NUAGES, MERVEILLEUX NUAGES !
C’est parce que l’œuvre d’art n’est ni tangible, ni matérielle, ni vérifiable,
ni réaliste, ni exacte, ni véridique, ni avérée, ni certifiée, ni rationnelle, qu’elle dit la vérité.
Car les preuves épuisent la vérité, la réalité défigure le réel, le sens n’est rien d’autre qu’un
espoir. Les œuvres d’art disent la vérité et quand nous avons soif de vérité, quand il nous
semble que toutes les perspectives politiques sont devenues trop outrageusement réalistes
pour être honnêtes, les œuvres d’art deviennent la seule vérité qui ne nous accable pas.
Il est vrai que seules les vérités vérifiées ont valeur de vérités véritables. Vérifiées,
qu’est-ce que cela veut dire ? Que nous avons fait un chemin, souvent aride, pour nous
réunir dans un espoir commun. Les vérités vérifiées ne le sont pas avec des chiffres mais
par un écho indicible en nous, un espoir partagé. Mais il ne suffit pas d’être le plus grand
nombre pour rétablir la vérité, contrairement à ce que disent les populistes, les démagogues
et les marchands. Loin de là, cette réunion, cette soif de vérité ne peut être véritable qu’en
étant fièrement minoritaire. Oui, il faut savoir être minoritaire par amour de la Vérité.

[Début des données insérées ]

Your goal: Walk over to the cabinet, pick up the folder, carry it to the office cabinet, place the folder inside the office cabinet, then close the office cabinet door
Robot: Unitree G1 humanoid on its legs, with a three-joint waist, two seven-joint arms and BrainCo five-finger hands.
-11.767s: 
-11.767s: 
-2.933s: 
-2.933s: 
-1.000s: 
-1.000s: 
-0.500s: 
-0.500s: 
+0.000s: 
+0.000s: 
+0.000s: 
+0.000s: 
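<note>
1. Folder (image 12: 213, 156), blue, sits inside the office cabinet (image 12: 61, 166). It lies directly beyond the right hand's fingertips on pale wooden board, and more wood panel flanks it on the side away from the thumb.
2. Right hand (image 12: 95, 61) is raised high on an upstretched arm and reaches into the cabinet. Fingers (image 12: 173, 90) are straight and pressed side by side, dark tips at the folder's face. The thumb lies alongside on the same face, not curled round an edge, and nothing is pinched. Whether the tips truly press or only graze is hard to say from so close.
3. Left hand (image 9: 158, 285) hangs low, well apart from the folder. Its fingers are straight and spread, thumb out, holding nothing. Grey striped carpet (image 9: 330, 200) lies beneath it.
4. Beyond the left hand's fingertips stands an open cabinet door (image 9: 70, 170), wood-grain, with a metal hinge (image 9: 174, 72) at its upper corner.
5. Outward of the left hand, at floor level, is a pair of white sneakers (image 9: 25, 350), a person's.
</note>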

Les temps sont au moins très sévères, soit nous sommes écrasés par notre impuissance,
soit nous sommes coupables d’indifférence. Par quelle alchimie dans ce tourment intérieur,
pouvons-nous penser que l’art est la réponse ? Par quel sursaut pouvons-nous croire encore
en la beauté quand elle nous semble complice des forces du désastre ? Et pourtant, il est
des heures où l'on ne peut plus se dérober devant ce qu’elle exige de nous. L’homme qui a
trouvé une fois auprès de l’art cet éblouissement ne s’en lassera jamais. Il est peu probable
qu’il veuille garder cette joie pour lui-même, jalousement, comme un trésor honteux, non,
il voudra la transmettre.
Les temps sont trop sévères pour que l’on renonce à l’espoir, pour que l’on fasse de l’art
un objet décoratif et pour que le beau soit séparé du bien et du bon. On peut théoriquement
imaginer une splendeur indifférente à ses contemporains, mais on ne peut pas en faire du
théâtre au sens profond qui, n’en déplaise à certains, est toujours politique.
Politique ne veut pas dire partisan, séculier ou idéologique, puisque le seul fait d’ouvrir encore
ce grand théâtre sous les étoiles est politique en soi, quand bien même l’œuvre dépliée ne
parlerait que de rêves amoureux et de nuages désirés…
Toujours changeants, les nuages nous inspirent, ils n’ont pas l’air sérieux, ni très consistants
et pourtant leur beauté inlassable exige de nous d’être meilleurs. La vertigineuse immortalité
des étoiles peut nous accabler, pas les nuages. Eux au moins n’auront pas le mauvais goût
de nous survivre. Et pourquoi le réel serait-il toujours dur, raide, dense, rugueux, immuable
et lourd ? Pourquoi le plus réel et le plus véritable ne serait-il pas ce qu’il y a de plus passant,
fugitif, indescriptible, mouvant, fragile ? Pourquoi le réel ne serait-il pas comme nous, mortel,
errant, incertain ? On ne construit pas l’avenir avec des pierres, mais avec des hommes.
On ne construit pas l’espoir avec de l’acier et du béton, on le fait avec des mots.
L’écume, le vent, la connivence, les larmes émerveillées, le rire irruptif sont aussi réels que
les fondations et les armes. Nous apprenons l’architecture par les nuages, leur engagement
politique nous donne espoir.
Le Festival d'Avignon est une vérité qui a un visage et un corps, celui du public, à qui nous
devons tout. Le spectateur est un être d’engagement, ouvert, tourné vers l’inconnu, patient,
il ne dicte pas à l’art sa parole, il ne présume pas de ce qui est beau, il écoute en lui un fracas
émotionnel vital. S’il est turbulent c’est au nom de la fraternité, s’il est excessif c’est au nom
de la liberté, s’il est exigeant c’est au nom de l’égalité.
Oui, les implications de la démocratie culturelle sont si grandes qu’elles ne laissent pas en
paix les vendeurs d’avenirs formatés, les agitateurs de conflits imaginaires et les pessimismes
cyniques et prédateurs. Comme les nuages, les merveilleux nuages, nous ne faisons que
passer et nous réunir dans l’espoir d’une vérité plus grande.